• The problem
Every entry should be returned exactly. Omit none of them.

----- Source material -----

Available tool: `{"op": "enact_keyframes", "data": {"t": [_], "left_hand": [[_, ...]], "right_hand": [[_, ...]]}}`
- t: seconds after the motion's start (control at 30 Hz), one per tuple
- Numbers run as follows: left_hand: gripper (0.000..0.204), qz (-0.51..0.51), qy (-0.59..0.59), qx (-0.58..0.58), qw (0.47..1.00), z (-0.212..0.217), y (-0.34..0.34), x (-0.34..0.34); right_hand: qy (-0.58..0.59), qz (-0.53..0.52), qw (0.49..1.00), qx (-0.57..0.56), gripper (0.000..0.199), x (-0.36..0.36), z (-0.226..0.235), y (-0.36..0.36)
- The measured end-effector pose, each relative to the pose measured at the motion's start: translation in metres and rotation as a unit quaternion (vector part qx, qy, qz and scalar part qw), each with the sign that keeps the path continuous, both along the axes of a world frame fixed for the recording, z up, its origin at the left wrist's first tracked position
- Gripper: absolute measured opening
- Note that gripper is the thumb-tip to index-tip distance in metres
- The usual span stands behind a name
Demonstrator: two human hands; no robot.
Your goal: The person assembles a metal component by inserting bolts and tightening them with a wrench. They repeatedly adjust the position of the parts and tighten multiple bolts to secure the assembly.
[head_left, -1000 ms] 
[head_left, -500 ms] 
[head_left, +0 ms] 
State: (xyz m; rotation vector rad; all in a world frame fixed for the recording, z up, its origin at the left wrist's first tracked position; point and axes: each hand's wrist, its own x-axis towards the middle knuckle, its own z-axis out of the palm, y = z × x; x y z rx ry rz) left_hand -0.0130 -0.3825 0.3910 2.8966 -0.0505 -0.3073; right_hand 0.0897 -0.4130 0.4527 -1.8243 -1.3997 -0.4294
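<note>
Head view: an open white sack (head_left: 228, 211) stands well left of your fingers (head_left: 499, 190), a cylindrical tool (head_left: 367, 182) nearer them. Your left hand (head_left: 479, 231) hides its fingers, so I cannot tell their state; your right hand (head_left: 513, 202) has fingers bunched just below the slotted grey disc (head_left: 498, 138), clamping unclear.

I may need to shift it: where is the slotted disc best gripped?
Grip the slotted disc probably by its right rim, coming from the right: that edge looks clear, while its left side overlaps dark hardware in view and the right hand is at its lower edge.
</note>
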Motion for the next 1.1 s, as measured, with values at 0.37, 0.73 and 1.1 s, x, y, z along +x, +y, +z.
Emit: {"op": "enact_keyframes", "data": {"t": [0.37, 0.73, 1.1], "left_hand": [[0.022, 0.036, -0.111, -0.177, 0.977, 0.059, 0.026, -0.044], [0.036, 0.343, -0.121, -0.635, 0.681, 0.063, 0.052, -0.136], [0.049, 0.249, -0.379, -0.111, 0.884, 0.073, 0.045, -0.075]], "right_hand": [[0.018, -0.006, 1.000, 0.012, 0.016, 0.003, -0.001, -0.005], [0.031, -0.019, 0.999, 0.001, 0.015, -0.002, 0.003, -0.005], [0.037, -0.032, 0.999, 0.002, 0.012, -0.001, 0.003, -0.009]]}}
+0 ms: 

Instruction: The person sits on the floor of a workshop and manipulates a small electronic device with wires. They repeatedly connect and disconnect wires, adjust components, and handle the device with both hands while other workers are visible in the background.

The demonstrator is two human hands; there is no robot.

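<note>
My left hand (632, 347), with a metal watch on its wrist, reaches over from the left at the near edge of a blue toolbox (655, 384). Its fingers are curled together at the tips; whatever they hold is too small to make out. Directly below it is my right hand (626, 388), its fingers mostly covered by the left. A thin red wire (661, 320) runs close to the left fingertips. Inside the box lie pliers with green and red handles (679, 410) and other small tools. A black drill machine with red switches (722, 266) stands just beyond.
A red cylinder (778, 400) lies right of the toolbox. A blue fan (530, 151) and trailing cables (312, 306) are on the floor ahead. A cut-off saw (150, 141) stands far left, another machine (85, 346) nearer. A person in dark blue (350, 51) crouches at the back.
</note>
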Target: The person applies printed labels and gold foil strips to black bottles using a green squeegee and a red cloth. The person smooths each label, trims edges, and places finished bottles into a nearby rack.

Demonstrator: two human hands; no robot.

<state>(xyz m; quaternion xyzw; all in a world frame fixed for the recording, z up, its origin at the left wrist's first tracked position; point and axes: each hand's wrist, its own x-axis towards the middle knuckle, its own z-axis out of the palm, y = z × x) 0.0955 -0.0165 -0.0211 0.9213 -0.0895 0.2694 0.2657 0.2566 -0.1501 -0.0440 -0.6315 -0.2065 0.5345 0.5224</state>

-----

• Written solution
Available tool: `{"op": "enact_keyframes", "data": {"t": [_], "left_hand": [[_, ...]], "right_hand": [[_, ...]]}}`
- t: seconds after the motion's start (control at 30 Hz), one per tuple
- Numbers run as follows: left_hand: gripper (0.000..0.204), qz (-0.51..0.51), qy (-0.59..0.59), qx (-0.58..0.58), qw (0.47..1.00), z (-0.212..0.217), y (-0.34..0.34), x (-0.34..0.34); right_hand: qy (-0.58..0.59), qz (-0.53..0.52), qw (0.49..1.00), qx (-0.57..0.56), gripper (0.000..0.199), x (-0.36..0.36), z (-0.226..0.235), y (-0.36..0.36)
- The measured end-effector pose, each relative to the pose measured at the motion's start: translation in metres and rotation as a unit quaternion (vector part qx, qy, qz and scalar part qw), each with the sign that keeps the path continuous, both along the axes of a world frame fixed for the recording, z up, its origin at the left wrist's first tracked position
- Gripper: absolute measured opening
- Note that gripper is the thumb-tip to index-tip distance in metres
- The usual span stands behind a name
Demonstrator: two human hands; no robot.
Your goal: The person assembles a metal component by inserting bolts and tightening them with a wrench. They repeatedly adjust the position of the parts and tighten multiple bolts to secure the assembly.
[head_left, -1000 ms] 
[head_left, -500 ms] 
[head_left, +0 ms] 
State: (xyz m; rotation vector rad; all in a world frame fixed for the recording, z up, its origin at the left wrist's first tracked position; point and axes: each hand's wrist, its own x-axis towards the middle knuckle, its own z-axis out of the palm, y = z × x; x y z rx ry rz) left_hand -0.0130 -0.3825 0.3910 2.8966 -0.0505 -0.3073; right_hand 0.0897 -0.4130 0.4527 -1.8243 -1.3997 -0.4294
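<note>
Head view: an open white sack (head_left: 228, 211) stands well left of your fingers (head_left: 499, 190), a cylindrical tool (head_left: 367, 182) nearer them. Your left hand (head_left: 479, 231) hides its fingers, so I cannot tell their state; your right hand (head_left: 513, 202) has fingers bunched just below the slotted grey disc (head_left: 498, 138), clamping unclear.

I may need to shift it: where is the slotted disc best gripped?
Grip the slotted disc probably by its right rim, coming from the right: that edge looks clear, while its left side overlaps dark hardware in view and the right hand is at its lower edge.
</note>
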Motion for the next 1.1 s, as measured, with values at 0.37, 0.73 and 1.1 s, x, y, z along +x, +y, +z.
Emit: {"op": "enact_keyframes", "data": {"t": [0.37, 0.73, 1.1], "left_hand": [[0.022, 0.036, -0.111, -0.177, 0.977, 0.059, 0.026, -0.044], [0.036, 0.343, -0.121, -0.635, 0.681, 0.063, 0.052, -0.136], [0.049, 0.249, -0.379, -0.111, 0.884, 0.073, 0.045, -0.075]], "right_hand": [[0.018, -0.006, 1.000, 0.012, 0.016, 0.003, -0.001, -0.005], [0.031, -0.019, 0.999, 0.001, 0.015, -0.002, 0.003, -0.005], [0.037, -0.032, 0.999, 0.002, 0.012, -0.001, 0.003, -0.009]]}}
+0 ms: 

Instruction: The person sits on the floor of a workshop and manipulates a small electronic device with wires. They repeatedly connect and disconnect wires, adjust components, and handle the device with both hands while other workers are visible in the background.

The demonstrator is two human hands; there is no robot.

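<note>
My left hand (632, 347), with a metal watch on its wrist, reaches over from the left at the near edge of a blue toolbox (655, 384). Its fingers are curled together at the tips; whatever they hold is too small to make out. Directly below it is my right hand (626, 388), its fingers mostly covered by the left. A thin red wire (661, 320) runs close to the left fingertips. Inside the box lie pliers with green and red handles (679, 410) and other small tools. A black drill machine with red switches (722, 266) stands just beyond.
A red cylinder (778, 400) lies right of the toolbox. A blue fan (530, 151) and trailing cables (312, 306) are on the floor ahead. A cut-off saw (150, 141) stands far left, another machine (85, 346) nearer. A person in dark blue (350, 51) crouches at the back.
</note>
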Target: The person applies printed labels and gold foil strips to black bottles using a green squeegee and a red cloth. The person smooths each label, trims edges, and places finished bottles into a nearby rack.

Demonstrator: two human hands; no robot.

<state>(xyz m; quaternion xyzw; all in a world frame fixed for the recording, z up, its origin at the left wrist's first tracked position; point and axes: each hand's wrist, its own x-axis towards the middle knuckle, its own z-axis out of the palm, y = z × x) 0.0955 -0.0165 -0.0211 0.9213 -0.0895 0.2694 0.2657 0.2566 -0.1501 -0.0440 -0.6315 -0.2065 0.5345 0.5224</state>

The exercise requires no further output.